Meeting just a month ahead of BIM Mandate Day, the experts and practitioners convened by Construction Manager and BIM+ in the offices of law firm Olswang to discuss BIM adoption in the UK collectively seemed more confident than the same group 15 months earlier.
In the intervening months, predictions have become fact, PowerPoint presentations have filtered through to contractual requirements. Because, as opinions around the table were polled, the view solidified that a large slice of the UK construction industry was either already working to Level 2 BIM, or tendering on projects that required it.
Admittedly, the views of the Construction Manager/BIM+ online survey – totalling 557 respondents across the industry – indicated that the traditional fault lines on BIM between major players and smaller suppliers were still in place: overall almost 50% said that they had not yet been involved in a Level 2 BIM project, but this included 70% of contractors turning over less than £100m, 50% of specialist subcontractors in Tier 2 and 3, and only 22% of contractors with turnover above £100m (see chart, below).

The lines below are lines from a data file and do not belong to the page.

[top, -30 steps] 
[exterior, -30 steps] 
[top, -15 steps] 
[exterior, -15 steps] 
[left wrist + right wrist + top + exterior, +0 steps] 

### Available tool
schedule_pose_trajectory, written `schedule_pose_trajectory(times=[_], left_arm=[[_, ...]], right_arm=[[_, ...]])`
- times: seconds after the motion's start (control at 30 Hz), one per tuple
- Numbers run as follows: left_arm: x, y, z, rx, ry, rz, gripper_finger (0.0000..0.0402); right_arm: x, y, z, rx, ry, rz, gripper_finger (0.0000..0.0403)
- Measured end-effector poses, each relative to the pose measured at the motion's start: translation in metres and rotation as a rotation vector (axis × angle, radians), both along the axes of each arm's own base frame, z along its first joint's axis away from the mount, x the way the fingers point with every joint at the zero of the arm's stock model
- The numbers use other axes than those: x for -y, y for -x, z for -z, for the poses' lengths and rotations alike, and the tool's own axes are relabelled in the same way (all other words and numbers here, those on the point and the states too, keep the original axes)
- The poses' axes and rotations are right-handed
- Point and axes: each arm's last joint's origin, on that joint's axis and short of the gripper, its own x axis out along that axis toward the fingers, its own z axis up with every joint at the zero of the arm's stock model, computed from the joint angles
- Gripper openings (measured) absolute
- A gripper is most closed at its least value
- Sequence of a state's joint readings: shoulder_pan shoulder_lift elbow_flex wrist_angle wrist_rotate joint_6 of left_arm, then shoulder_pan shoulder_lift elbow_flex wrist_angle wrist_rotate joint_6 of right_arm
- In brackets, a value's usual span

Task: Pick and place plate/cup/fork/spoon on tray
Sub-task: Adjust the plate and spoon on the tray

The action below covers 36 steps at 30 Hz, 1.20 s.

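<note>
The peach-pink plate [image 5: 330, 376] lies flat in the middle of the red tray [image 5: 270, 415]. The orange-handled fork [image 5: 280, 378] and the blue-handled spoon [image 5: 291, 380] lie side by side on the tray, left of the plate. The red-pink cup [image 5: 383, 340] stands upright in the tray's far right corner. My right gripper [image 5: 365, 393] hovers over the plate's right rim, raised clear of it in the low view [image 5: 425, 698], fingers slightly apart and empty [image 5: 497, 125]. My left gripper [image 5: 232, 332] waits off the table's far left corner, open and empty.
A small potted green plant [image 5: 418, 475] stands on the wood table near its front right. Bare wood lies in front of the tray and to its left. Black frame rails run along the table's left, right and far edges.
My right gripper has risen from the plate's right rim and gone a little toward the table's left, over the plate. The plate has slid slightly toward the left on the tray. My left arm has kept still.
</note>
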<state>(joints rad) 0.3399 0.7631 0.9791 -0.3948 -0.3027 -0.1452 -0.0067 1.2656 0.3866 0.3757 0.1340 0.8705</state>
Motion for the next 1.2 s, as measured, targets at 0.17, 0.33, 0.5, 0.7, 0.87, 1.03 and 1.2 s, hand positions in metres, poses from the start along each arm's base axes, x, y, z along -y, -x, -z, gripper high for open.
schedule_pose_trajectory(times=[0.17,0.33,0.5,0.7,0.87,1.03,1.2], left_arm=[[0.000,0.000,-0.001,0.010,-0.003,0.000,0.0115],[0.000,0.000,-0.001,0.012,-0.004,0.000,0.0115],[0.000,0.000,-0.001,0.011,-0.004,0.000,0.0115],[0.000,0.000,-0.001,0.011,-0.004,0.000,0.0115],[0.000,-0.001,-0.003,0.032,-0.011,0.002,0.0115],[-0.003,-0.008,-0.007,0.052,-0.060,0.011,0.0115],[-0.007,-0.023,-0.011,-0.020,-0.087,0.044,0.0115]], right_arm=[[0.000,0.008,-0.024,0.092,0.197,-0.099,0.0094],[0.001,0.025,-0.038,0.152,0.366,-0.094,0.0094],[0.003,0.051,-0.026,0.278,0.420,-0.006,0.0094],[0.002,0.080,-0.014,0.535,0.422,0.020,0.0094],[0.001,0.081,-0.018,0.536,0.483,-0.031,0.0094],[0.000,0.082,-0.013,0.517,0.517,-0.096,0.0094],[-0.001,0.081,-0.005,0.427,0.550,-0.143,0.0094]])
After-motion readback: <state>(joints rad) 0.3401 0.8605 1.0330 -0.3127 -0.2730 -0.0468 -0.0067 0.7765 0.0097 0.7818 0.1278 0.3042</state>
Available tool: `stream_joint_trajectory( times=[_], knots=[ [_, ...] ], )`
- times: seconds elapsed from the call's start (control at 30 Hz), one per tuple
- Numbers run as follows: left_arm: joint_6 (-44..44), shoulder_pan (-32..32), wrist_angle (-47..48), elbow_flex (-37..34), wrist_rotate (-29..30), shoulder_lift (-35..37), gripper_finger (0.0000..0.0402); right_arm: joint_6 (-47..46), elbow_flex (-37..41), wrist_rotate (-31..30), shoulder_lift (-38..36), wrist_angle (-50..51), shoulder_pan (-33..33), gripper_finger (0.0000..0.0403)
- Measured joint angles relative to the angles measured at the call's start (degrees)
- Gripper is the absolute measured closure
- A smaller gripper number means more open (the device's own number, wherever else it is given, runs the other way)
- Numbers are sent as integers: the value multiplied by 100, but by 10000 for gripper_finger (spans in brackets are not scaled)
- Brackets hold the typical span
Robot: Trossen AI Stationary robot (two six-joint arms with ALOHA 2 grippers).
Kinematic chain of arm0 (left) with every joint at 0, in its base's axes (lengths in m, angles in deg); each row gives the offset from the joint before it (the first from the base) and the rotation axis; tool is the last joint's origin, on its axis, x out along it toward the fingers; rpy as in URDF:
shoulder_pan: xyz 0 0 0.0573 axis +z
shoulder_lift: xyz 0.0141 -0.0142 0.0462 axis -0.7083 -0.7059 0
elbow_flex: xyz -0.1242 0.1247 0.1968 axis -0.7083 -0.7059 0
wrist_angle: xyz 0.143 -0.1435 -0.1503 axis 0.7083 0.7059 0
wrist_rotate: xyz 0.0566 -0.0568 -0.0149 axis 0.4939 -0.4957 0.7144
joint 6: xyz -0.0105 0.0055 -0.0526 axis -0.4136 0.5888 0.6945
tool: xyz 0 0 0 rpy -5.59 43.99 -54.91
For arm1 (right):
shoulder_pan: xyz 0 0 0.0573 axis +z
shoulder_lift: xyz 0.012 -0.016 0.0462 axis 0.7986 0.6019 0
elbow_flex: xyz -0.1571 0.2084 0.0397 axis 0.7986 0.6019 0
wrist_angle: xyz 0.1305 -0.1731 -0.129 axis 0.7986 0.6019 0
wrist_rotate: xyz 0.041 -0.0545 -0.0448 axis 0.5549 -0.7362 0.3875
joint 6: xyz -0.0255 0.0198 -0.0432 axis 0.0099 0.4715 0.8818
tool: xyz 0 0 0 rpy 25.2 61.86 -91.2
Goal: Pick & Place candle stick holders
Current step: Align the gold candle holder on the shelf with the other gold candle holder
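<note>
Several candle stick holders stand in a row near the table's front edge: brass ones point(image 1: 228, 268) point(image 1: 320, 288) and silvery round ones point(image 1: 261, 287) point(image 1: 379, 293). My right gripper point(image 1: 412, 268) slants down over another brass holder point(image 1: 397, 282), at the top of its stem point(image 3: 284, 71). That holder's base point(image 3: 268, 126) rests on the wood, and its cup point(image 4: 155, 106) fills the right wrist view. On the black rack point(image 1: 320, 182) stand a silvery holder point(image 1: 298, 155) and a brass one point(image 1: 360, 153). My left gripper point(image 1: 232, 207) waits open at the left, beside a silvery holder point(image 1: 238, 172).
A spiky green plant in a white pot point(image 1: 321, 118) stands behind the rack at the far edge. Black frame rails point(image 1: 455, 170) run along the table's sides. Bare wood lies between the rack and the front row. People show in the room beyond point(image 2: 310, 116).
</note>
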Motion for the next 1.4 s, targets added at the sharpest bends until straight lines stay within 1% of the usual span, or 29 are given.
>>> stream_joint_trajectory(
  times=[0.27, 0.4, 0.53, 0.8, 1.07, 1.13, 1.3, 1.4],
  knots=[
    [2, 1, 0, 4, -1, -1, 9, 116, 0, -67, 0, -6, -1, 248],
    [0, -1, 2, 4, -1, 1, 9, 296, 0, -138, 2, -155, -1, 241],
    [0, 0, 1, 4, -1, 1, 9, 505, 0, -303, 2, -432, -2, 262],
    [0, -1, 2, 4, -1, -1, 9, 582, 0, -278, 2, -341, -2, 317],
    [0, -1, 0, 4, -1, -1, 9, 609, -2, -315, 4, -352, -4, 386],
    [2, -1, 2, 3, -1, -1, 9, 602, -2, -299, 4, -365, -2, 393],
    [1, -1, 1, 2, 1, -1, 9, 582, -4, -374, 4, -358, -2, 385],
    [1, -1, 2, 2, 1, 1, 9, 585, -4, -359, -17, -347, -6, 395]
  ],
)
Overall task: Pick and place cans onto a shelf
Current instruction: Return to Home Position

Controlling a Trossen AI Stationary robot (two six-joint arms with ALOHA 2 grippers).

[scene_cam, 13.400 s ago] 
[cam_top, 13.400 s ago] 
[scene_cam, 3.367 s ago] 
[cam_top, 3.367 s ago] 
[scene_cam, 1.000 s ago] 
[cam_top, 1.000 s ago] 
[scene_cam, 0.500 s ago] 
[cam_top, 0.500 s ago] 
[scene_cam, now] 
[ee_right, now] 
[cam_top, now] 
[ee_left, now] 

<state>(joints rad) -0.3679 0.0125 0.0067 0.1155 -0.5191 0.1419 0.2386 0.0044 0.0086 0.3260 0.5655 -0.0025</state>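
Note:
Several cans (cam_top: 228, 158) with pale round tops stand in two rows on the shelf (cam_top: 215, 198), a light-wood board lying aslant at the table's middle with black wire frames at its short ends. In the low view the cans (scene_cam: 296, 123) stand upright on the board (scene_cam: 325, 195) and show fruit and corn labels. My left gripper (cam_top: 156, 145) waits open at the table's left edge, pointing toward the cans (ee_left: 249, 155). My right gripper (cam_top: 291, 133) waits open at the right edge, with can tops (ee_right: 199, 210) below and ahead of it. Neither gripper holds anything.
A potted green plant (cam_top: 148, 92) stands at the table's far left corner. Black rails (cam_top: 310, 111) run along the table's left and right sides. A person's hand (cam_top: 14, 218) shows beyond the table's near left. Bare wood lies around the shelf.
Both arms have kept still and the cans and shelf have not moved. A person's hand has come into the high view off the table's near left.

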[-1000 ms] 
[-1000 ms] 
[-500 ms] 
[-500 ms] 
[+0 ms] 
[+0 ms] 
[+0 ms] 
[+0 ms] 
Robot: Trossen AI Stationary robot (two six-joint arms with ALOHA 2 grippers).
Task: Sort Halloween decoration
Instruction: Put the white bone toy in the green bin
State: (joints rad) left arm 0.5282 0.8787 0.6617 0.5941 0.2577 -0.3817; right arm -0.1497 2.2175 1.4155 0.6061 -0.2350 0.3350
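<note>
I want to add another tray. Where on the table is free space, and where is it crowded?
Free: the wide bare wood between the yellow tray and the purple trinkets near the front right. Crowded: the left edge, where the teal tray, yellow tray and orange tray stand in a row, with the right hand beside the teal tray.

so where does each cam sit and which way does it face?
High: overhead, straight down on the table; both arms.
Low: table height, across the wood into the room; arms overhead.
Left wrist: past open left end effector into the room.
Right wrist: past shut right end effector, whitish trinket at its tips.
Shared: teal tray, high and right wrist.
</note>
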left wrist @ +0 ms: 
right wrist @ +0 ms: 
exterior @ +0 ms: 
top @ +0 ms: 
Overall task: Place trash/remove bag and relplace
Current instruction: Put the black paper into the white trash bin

And asked about their overall BIM confidence, 27% described themselves as “very unsure” and most clustered in the lower reaches of the BIM slopes.
But, for the representative slice of the industry gathered in the room, the debate soon moved on from the “whether” of BIM adoption, to what was truly driving it, and where it would go in the future. Is the government and BIM Task Group’s focus on asset management being realised, or do clients’ mixed capabilities mean that the 15-20% cost advantage is for others to pick up? The client-led theory has made COBie the organising principle of Level 2 BIM, but is its central position giving us the wrong compass readings? And what’s happening in the lower reaches of the supply chain – and should we stop hand-wringing over it?